FI Analysis 8: Vulnerability indicators for liquidity

2017-02-10 | Reports Stability

The vulnerability indicators FI identifies in this analysis show a slightly elevated level of vulnerability for liquidity. Several indicators contribute to this.

In this FI Analysis, we identify a number of quantitative indicators that capture vulnerabilities relevant for liquidity in the fixed income and currency markets. Along the lines of Finansinspektionen's (FI) earlier work with indicators, we focus on vulnerabilities and therefore include only indicators that are more structural in nature.

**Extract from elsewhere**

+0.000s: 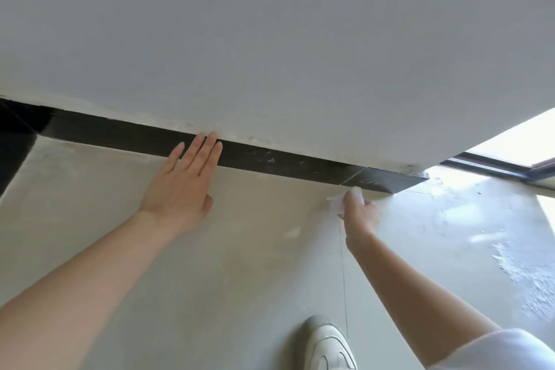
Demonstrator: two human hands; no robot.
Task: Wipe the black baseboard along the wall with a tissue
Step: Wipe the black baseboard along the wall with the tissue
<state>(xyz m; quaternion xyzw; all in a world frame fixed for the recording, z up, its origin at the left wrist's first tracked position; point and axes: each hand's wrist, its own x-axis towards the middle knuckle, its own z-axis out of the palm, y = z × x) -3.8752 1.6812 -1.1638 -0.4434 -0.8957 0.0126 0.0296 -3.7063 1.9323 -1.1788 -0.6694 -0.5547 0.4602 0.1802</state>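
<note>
Though crumpled, tissue (pixel 335 204) in right hand (pixel 360 215)

No words, numbers or signs can be read here. The black baseboard (pixel 270 159) has some pale, scratchy marks toward its right end. They are too faint and blurry to read as letters. The white shoe (pixel 327 345), near and to the right, shows no name that can be read.
</note>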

The indicators show a slightly elevated level of vulnerability for liquidity. Several indicators contribute to this, for example the rising costs for market makers as well as the greater use of Swedish National Debt Office's repo facility. The price of currency swaps is at a historically high level, which in a crisis scenario could have a negative effect on financing liquidity.

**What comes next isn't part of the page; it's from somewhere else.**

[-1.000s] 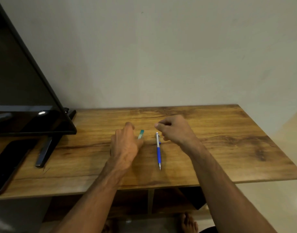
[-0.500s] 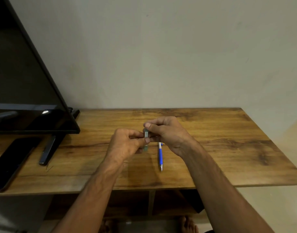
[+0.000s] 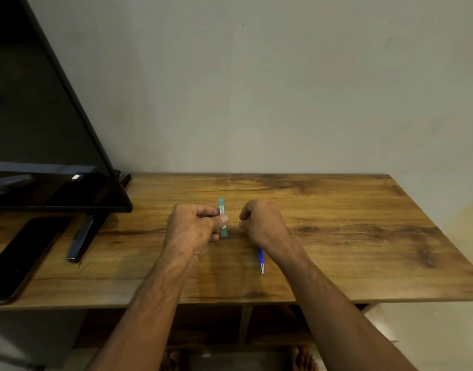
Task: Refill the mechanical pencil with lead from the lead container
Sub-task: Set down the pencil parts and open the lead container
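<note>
My left hand pinches a slim green lead container between thumb and fingers, holding it upright just above the wooden table. A white label runs along the container's middle. To its right, my right hand is curled into a loose fist with its fingertips pinched together; whether anything small sits between them is too tiny to tell. The blue mechanical pencil lies on the table under my right wrist, tip toward me, its upper half hidden by the hand.
A black screen leans over the table's left end on a dark stand foot. A dark phone lies flat at the near left corner. A wall closes off the back edge.
My left hand picked the lead container off the table. Both hands met on it half a second ago; now my right hand has pulled away to the right.
</note>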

Well-functioning fixed income and currency markets are important for the stability of the financial system. These markets are needed in order for financial firms to be able to make their payments and protect themselves from different types of financial risks. The transactions that are conducted often contain a time-critical element, which therefore makes it important for financial and non-financial firms to complete these transactions on time. One key factor for being able to complete time-critical transactions is that markets are sufficiently liquid.